We will now select the first link to look for the game data. We will use an AsyncHTMLSession because the ratings portion requires javascript

In [None]:
URL="https://www.gamepressure.com"

The amount of time it too for pages to render wasn't tracked, so the timeout was set to 0. However, this code may be modified to select a specific timeout to avoid a page connection failure which would freeze the code.

In [None]:
from requests_html import AsyncHTMLSession
session = AsyncHTMLSession()
r = await session.get(URL + ps4_links[0])
await r.html.arender(timeout=0) 
print(r.html.raw_html) 

In [None]:
soup = BeautifulSoup(r.html.raw_html, 'html.parser')

The game data is stored in a section with class "article left"

In [None]:
game_info=soup.find("section", {"class": "article-left"}) 

The game title is store  on a span with id "game-title-cnt"

In [None]:
game_title = game_info.find("span", {"id": "game-title-cnt"})
print(game_title.text.strip())

The tags are stored in anchors within a paragraph with class "tagi"

In [None]:
tags_list = []
tags = game_info.find("p", {"class": "tagi"})
tags = tags.find_all("a")
for i in range(0, len(tags)):
    tags_list.append(tags[i].text.strip())

tags_list

The game developer name is stored in a div with id "game-developer-cnt"

In [None]:
game_developer = game_info.find("div", {"id": "game-developer-cnt"})
print("developer: " + game_developer.text.strip().replace("developer: ", ""))

The game publisher name is stored in a div with id "game-publisher-cnt"

In [None]:
game_publisher = game_info.find("div", {"id": "game-publisher-cnt"})
print("publisher: " + game_publisher.text.strip().replace("publisher: ", ""))

The game mode is stored in a div with class "S016-game-info"

In [None]:
game_mode = game_info.find("div", {"class": "S016-game-info"})
game_mode = game_mode.find_all("p")
print("Game mode: " + game_mode[3].text.strip().replace("Game mode: ", ""))

To get the release date we first enter a div with id "game-dates-cnt". We then find the paragraph with class "p2". Withing this pargraph there are three spans that contain the day,month,and year these spans have classes "s1,s2,3"

In [None]:
release_date = game_info.find("div", {"id": "game-dates-cnt"})
release_date = release_date.find("p", {"class": "p2"})
release_date_day = release_date.find("span", {"class": "s1"})
release_date_month = release_date.find("span", {"class": "s2"}) 
release_date_year = release_date.find("span", {"class": "s3"})
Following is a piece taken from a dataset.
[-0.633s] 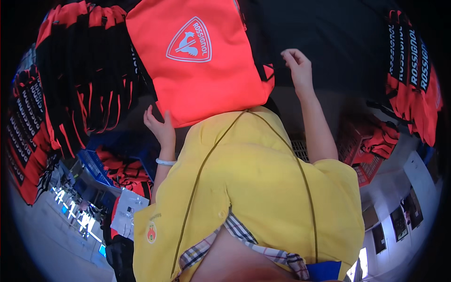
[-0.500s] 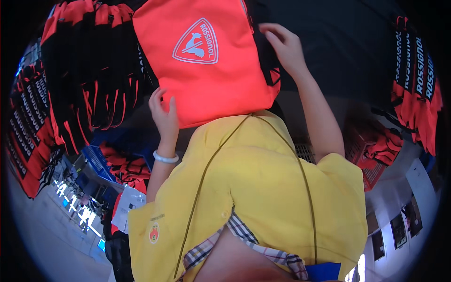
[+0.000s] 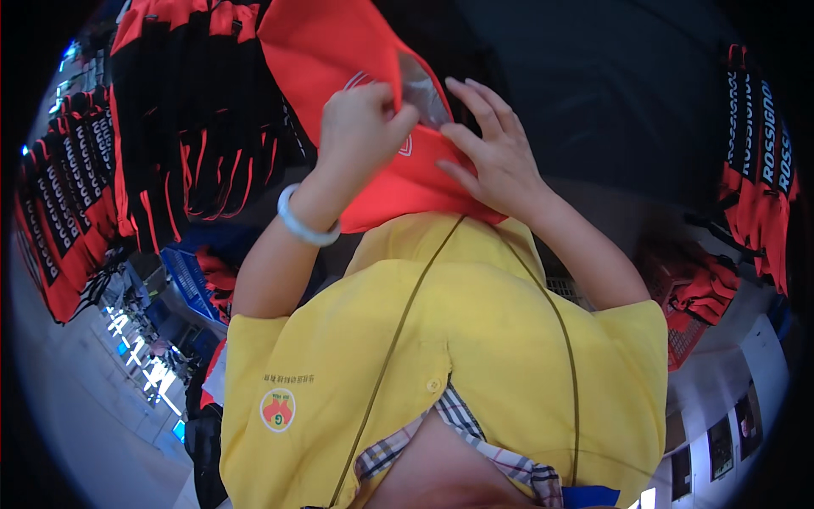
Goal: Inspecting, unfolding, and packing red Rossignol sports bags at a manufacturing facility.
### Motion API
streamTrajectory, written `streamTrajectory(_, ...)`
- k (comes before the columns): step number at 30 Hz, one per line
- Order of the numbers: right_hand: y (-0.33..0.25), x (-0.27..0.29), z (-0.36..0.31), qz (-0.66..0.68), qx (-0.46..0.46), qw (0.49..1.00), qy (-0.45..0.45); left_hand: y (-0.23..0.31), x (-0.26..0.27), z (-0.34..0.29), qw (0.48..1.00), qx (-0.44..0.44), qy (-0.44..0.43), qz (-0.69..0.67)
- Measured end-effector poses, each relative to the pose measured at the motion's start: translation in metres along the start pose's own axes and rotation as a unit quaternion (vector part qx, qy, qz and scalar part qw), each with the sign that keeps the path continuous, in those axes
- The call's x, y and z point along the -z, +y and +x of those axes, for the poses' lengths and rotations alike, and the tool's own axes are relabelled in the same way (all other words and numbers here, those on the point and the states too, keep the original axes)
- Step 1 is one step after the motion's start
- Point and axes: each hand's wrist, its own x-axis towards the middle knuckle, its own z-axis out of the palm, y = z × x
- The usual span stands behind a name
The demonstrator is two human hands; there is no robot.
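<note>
A bright red fabric bag (image 3: 309, 51) with a pale shield emblem lies in front of my body at the table's near edge. Its side is pulled apart, and a grey lining (image 3: 424, 93) shows in the gap. My left hand (image 3: 360, 127) is closed on the edge of the front panel, lifting it and covering much of the emblem. On the other side of the gap, my right hand (image 3: 500, 153) has its fingers spread and rests against the bag's right edge.
Black-and-red bags (image 3: 165, 110) are stacked at the left, with more printed ones (image 3: 68, 195) beyond. Another bundle (image 3: 755, 170) sits at the far right. A blue crate (image 3: 191, 284) and a red crate (image 3: 687, 339) stand lower down. Dark cloth (image 3: 585, 93) covers the table.
My left hand has risen from the bag's lower left corner and taken hold of its front panel. My right hand has come down and inward. The bag has gone from flat to opened.
</note>
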Motion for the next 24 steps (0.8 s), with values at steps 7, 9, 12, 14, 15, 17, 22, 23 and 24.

print("Release date: " + release_date_day.text.strip() + " " + release_date_month.text.strip() + " " + release_date_year.text.strip())

The game description content varies per page. We will just collect all the content and clean it later

In [None]:
game_description = game_info.find("div", {"id": "game-description-cnt"})
game_description = game_description.text.strip()
game_description

The game rating is stored in spans within a div with id "game-mis-cnt". The firt span (index 0) is the current score, the second span (index 1) is the expected score, both number are stored as the first object (index 0) within the spans.

In [None]:
game_rating = game_info.find("div", {"id": "game-misc-cnt"})
game_rating = game_rating.find_all("span")

current = game_rating[0].find_all("b")[0].text.strip()
expected = game_rating[1].find_all("b")[0].text.strip()

print("Current Score: " + current)
print("Expected Score: " + expected)

We will close the asynch session that we created

In [None]:
session.close()

### Final Code 1.2.2 Game Data

The main loop is a single loop which implements all the subcodes above. The loop iterates over all the links and collects the data. It also saves the data into a json file after collection. The collection took 3-4 hours, there is no error checking or time out for the page requests so that may have played a part.

In [None]:
ps4_games_json = []
URL="https://www.gamepressure.com"

for i in range (0, len(ps4_links)):
    session = AsyncHTMLSession()
    r = await session.get(URL + ps4_links[i])
    await r.html.arender(timeout=0) 
    soup = BeautifulSoup(r.html.raw_html, 'html.parser')
    
    game_info = soup.find("section", {"class": "article-left"}) 
    
    if game_info is not None:
        game_title = game_info.find("span", {"id": "game-title-cnt"})
        if game_title is not None:
            game_title = game_title.text.strip()

        tags_list = []
        tags = game_info.find("p", {"class": "tagi"})
        tags = tags.find_all("a")
        if tags is not None:
            for j in range(0, len(tags)):
                tags_list.append(tags[j].text.strip())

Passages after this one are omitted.